■ WHAT TO PRODUCE ■
I would like every record reproduced exactly, with the pictures left out.

■ LISTED ENTRIES ■
>>>
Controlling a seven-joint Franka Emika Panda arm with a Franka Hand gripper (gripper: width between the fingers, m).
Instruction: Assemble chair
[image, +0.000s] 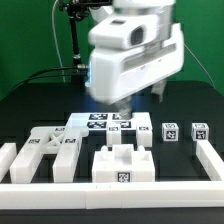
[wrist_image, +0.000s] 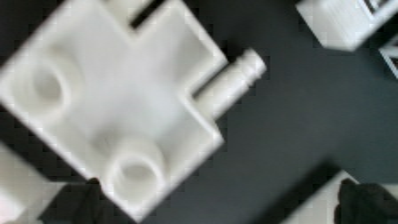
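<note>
The chair's loose white parts lie on the black table. A flat cross-shaped part (image: 45, 150) rests toward the exterior view's left. A chunky block with a tag (image: 122, 165) sits at the front middle. Two small tagged cubes (image: 170, 131) (image: 200, 130) stand toward the exterior view's right. My gripper (image: 122, 103) hangs blurred above the middle of the table. In the wrist view a white slab (wrist_image: 116, 100) with two round holes and short pegs lies below my gripper (wrist_image: 217, 205), one corner reaching between the dark fingertips (wrist_image: 71, 203). The jaws stand wide and hold nothing.
The marker board (image: 100, 122) lies flat behind the parts. Long plain white border rails run along the front (image: 110, 190), the exterior view's left (image: 8, 160) and right (image: 210, 155). Another white piece (wrist_image: 347, 20) shows at the wrist view's edge.
</note>
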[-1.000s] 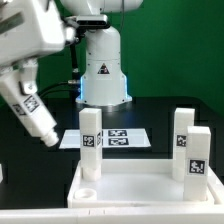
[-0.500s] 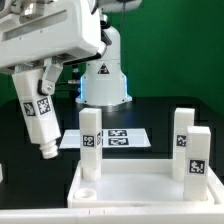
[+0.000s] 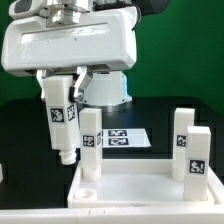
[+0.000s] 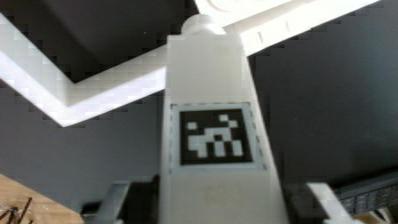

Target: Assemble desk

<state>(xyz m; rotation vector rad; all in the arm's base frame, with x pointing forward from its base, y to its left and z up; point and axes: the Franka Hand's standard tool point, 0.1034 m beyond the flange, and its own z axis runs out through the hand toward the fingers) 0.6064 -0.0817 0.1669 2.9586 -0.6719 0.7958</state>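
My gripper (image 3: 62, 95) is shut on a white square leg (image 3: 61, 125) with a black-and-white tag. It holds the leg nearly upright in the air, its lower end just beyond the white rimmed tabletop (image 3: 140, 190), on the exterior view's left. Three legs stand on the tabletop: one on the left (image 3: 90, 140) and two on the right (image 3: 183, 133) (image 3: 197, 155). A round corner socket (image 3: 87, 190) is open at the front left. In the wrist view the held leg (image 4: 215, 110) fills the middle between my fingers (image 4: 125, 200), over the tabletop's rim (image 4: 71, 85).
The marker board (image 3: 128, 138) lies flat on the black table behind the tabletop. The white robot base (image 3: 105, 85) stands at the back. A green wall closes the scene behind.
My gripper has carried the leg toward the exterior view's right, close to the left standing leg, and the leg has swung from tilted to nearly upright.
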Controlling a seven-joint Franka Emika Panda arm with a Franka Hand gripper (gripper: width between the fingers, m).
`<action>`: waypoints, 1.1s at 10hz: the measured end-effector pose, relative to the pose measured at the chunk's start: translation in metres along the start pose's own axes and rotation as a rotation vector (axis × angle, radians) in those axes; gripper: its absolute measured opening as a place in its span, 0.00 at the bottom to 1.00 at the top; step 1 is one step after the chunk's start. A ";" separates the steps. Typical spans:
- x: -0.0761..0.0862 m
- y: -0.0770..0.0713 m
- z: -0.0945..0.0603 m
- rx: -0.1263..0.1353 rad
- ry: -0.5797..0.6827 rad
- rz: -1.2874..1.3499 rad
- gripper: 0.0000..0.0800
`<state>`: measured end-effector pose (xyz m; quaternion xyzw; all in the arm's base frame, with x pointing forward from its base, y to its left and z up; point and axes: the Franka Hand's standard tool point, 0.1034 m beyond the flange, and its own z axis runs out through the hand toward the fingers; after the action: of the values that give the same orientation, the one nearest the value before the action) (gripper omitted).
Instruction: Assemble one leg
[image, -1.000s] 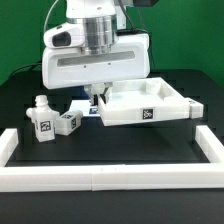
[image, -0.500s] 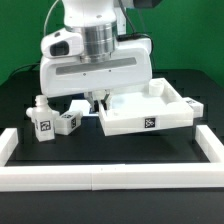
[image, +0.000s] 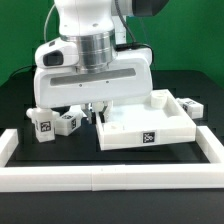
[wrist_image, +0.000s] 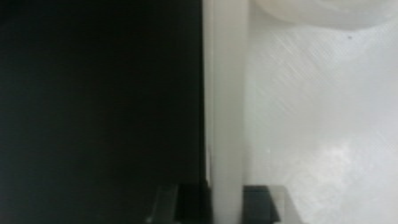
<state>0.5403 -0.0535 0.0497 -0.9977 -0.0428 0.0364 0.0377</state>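
Exterior view: gripper fingers clamp the white tray by its wall on the exterior view's left; tagged leg stands nearby, untouched, on the black table.

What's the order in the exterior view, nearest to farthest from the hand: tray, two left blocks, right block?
1. Tray: its wall sits between the hand's fingers.
2. Inner left block, beside the tray.
3. Outer left block.
4. Right block, beyond the tray.
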 end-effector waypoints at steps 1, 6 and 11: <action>0.000 0.000 0.002 0.000 -0.002 0.000 0.07; 0.053 -0.012 0.032 -0.009 0.009 0.086 0.07; 0.054 -0.022 0.035 -0.011 0.009 0.103 0.07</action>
<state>0.5894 -0.0246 0.0124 -0.9989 0.0083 0.0337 0.0304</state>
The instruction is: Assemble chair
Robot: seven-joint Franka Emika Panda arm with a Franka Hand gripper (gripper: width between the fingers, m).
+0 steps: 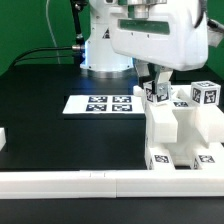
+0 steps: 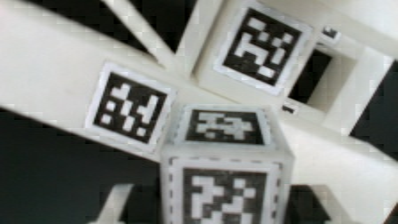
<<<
■ RESPONSE TO THIS TASK ■
Controlling a seven-joint Franka Emika Panda arm with a Franka Hand gripper (gripper: width between the fingers, m).
Instruction: Assemble chair
[image, +0.000s] 
[wrist_image, +0.000s] 
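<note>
The chair's loose white parts lie on the black table. A flat cross-shaped part (image: 45, 150) rests toward the exterior view's left. A chunky block with a tag (image: 122, 165) sits at the front middle. Two small tagged cubes (image: 170, 131) (image: 200, 130) stand toward the exterior view's right. My gripper (image: 122, 103) hangs blurred above the middle of the table. In the wrist view a white slab (wrist_image: 116, 100) with two round holes and short pegs lies below my gripper (wrist_image: 217, 205), one corner reaching between the dark fingertips (wrist_image: 71, 203). The jaws stand wide and hold nothing.
The marker board (image: 100, 122) lies flat behind the parts. Long plain white border rails run along the front (image: 110, 190), the exterior view's left (image: 8, 160) and right (image: 210, 155). Another white piece (wrist_image: 347, 20) shows at the wrist view's edge.
</note>
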[-1.000s] 
[-0.500s] 
[+0.000s] 
[+0.000s] 

Target: Assemble desk

<state>(xyz m; rotation vector rad; all in the arm's base frame, with x pointing forward from its base, y to its left and z up; point and axes: the Franka Hand's standard tool point, 0.1034 m beyond the flange, and its own z axis runs out through the hand toward the fingers) 0.6064 -0.0817 0.1669 2.9586 -0.6719 0.7958</state>
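My gripper (image 3: 62, 95) is shut on a white square leg (image 3: 61, 125) with a black-and-white tag. It holds the leg nearly upright in the air, its lower end just beyond the white rimmed tabletop (image 3: 140, 190), on the exterior view's left. Three legs stand on the tabletop: one on the left (image 3: 90, 140) and two on the right (image 3: 183, 133) (image 3: 197, 155). A round corner socket (image 3: 87, 190) is open at the front left. In the wrist view the held leg (image 4: 215, 110) fills the middle between my fingers (image 4: 125, 200), over the tabletop's rim (image 4: 71, 85).
The marker board (image 3: 128, 138) lies flat on the black table behind the tabletop. The white robot base (image 3: 105, 85) stands at the back. A green wall closes the scene behind.
My gripper has carried the leg toward the exterior view's right, close to the left standing leg, and the leg has swung from tilted to nearly upright.
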Controlling a seven-joint Franka Emika Panda arm with a Franka Hand gripper (gripper: width between the fingers, m).
`<action>`: waypoints, 1.1s at 10hz: the measured end-effector pose, relative to the pose measured at the chunk's start: translation in metres along the start pose's own axes and rotation as a rotation vector (axis × angle, radians) in those axes; gripper: its absolute measured opening as a place in its span, 0.00 at the bottom to 1.00 at the top; step 1 is one step after the chunk's start. A ";" separates the steps. Typical spans:
- x: -0.0761..0.0862 m
- y: -0.0770..0.0713 m
- z: -0.0945..0.0603 m
- rx: -0.1263..0.1353 rad
- ry: -0.5797..0.6827 rad
- rz: -1.2874..1.3499 rad
- gripper: 0.0000..0.0800
`<state>`: measured end-effector pose (xyz m; quaternion xyzw; all in the arm's base frame, with x pointing forward from its base, y to its left and z up; point and axes: the Franka Hand's standard tool point, 0.1034 m beyond the flange, and its own z axis runs out through the hand toward the fingers; after the action: of the values that give the same orientation, the one nearest the value before the action) (gripper omitted).
Instruction: Assemble one leg
[image, -1.000s] 
[image, -0.500s] 
[image, +0.000s] 
[wrist_image, +0.000s] 
<state>0.5403 -0.0535 0.0497 -0.9977 -0.0428 0.0364 0.0377</state>
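Exterior view: gripper fingers clamp the white tray by its wall on the exterior view's left; tagged leg stands nearby, untouched, on the black table.

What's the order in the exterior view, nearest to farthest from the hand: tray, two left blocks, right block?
1. Tray: its wall sits between the hand's fingers.
2. Inner left block, beside the tray.
3. Outer left block.
4. Right block, beyond the tray.
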 end-effector waypoints at steps 1, 6 and 11: <action>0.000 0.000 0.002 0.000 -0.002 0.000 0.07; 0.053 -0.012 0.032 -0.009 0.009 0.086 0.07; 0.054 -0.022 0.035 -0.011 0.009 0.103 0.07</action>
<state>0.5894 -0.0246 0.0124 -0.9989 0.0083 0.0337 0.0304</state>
The instruction is: Assemble chair
Robot: seven-joint Franka Emika Panda arm with a Franka Hand gripper (gripper: width between the fingers, m).
+0 steps: 
+0 steps: 

The work on this exercise has been completed.